Ein absolut mieser Kuhhandel erster Klasse, insbesondere weil absolute Verschwiegenheit vereinbart wurde. Ich denke, die Anleger haben ein großes Interesse daran zu erfahren, warum konkret auf das Einklagen des entstandenen Schadens verzichtet wurde. Legt man die Erklärung von Dr. Penzlin zu Grunde (hohe Gerichtskosten) dann dürfte man den Klageweg überhaupt nicht einschreiten und wäre komplett hilflos. Dass das gerade aus dem Mund eines Juristen kommt, ist mehr als verdächtig!
martin.wigand 19.11.2014
2. Wieso Kuhandel?
Wenn Sie den Inhalt der Vereinbarungen nicht kennen, wie kommen Sie dann zum Ergebnis, dass es sich um einen Kuhhandel handeln muss? 1. Der Insolvenzverwalter ist gegenüber dem Insolvenzgericht rechenschaftspflichtig. Der Deal kann also schon aus diesem Grund nicht vollständig der Geheimhaltung unterliegen. 2. Alle Verfahrensbeteiligten können jederzeit Einsicht in die Unterlagen des Verfahren nehmen, also sich auch die Vereinbarung mit Herrn Rodbertus einsehen. Also können alle Anleger von Prokon sich über die Einigung informieren. Die meisten Anleger (bzw. Insolvenzgläubiger) kümmert es allerdings nicht, wie ein Verfahren läuft und welche Insolvenzmasse zu erwarten ist. Es gibt außerdem in aller Regel keinen einzigen Insolvenzgläubiger, der bereit wäre, die Kosten eines derartigen Prozesses zu bevorschussen. 3. Es kann durchaus sehr sinnvoll sein, Herrn Rodbertus auch bei offensichtlichen und eindeutigen Haftungsansprüchen nicht zu verklagen.
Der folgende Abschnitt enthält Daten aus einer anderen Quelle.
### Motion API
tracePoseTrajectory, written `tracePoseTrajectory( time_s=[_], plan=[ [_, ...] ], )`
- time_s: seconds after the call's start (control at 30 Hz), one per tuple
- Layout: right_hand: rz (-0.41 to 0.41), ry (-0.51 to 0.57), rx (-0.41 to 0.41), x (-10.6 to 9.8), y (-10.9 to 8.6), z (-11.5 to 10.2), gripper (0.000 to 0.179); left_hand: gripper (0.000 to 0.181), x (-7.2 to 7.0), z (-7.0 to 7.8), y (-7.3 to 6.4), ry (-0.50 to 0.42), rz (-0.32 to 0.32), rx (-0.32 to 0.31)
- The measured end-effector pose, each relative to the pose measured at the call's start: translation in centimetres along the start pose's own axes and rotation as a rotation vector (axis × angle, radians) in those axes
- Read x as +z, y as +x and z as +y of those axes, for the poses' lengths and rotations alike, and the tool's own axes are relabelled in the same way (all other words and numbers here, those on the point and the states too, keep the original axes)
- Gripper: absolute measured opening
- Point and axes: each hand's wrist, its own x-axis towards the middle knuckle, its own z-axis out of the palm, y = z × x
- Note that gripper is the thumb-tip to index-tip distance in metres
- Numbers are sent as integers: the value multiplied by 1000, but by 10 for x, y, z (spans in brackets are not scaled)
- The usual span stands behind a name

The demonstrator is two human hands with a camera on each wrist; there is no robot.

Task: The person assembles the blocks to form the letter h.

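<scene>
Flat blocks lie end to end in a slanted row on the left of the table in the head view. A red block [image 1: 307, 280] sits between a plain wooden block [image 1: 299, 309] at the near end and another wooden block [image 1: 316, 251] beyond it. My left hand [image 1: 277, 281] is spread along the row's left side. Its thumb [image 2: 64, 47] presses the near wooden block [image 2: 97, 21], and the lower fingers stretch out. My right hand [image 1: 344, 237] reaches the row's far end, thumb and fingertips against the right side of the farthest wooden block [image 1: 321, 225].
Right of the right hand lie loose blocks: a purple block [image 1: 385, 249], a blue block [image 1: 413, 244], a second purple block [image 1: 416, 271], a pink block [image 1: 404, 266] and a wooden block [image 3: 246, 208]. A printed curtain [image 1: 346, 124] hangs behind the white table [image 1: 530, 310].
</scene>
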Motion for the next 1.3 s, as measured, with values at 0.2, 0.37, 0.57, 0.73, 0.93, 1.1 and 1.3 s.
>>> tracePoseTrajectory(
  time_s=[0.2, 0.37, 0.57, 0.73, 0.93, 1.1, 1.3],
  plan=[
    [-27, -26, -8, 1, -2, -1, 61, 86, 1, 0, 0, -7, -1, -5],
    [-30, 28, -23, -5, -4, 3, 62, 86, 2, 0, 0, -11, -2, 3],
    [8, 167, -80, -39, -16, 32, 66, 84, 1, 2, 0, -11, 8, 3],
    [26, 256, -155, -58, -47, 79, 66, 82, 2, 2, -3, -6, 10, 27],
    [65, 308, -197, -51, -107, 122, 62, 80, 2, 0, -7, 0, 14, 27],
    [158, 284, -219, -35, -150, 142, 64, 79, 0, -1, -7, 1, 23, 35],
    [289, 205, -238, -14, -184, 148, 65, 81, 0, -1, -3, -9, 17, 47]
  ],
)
Was bringt den Anlegern ein über drei Instanzen erstrittenes Urteil, das die Insolvenzmasse Zehntausende oder - je nach Streitwert - sogar Hunderttausende an Euros gekostet hat, wenn Herr Rodbertus nicht über ausreichend Vermögen verfügt, den angeblichen Schaden in Höhe einer halben Milliarde Euro zu ersetzen. Bei 500 Mio. € Haftungssumme belaufen sich die Gerichtskosten für drei Instanzen bei Berücksichtigung der gegnerischen Kosten auf ca. 3,25 Mio. €. Ein guter Insolvenzverwalter wird in dieser Situation gerade davon absehen, einen sündhaft teuren Prozess anzustrengen, wenn der wirtschaftliche Erfolg nach einem Obsiegen mehr als fraglich ist. Es zeigt sich, dass sich - wie so oft - bei näherem Hinsehen die Verdachtsmomente zerstreuen. Herr Dr. Penzlin hat daher absolut nicht verdächtig gehandelt.
Raúl gonzales 20.11.2014
3.
Anleger sind Anleger und keine Eigentümer. Das Fremdkapitalgeber in vertrauliche Unternehmensverträge Einblick haben ist mir neu.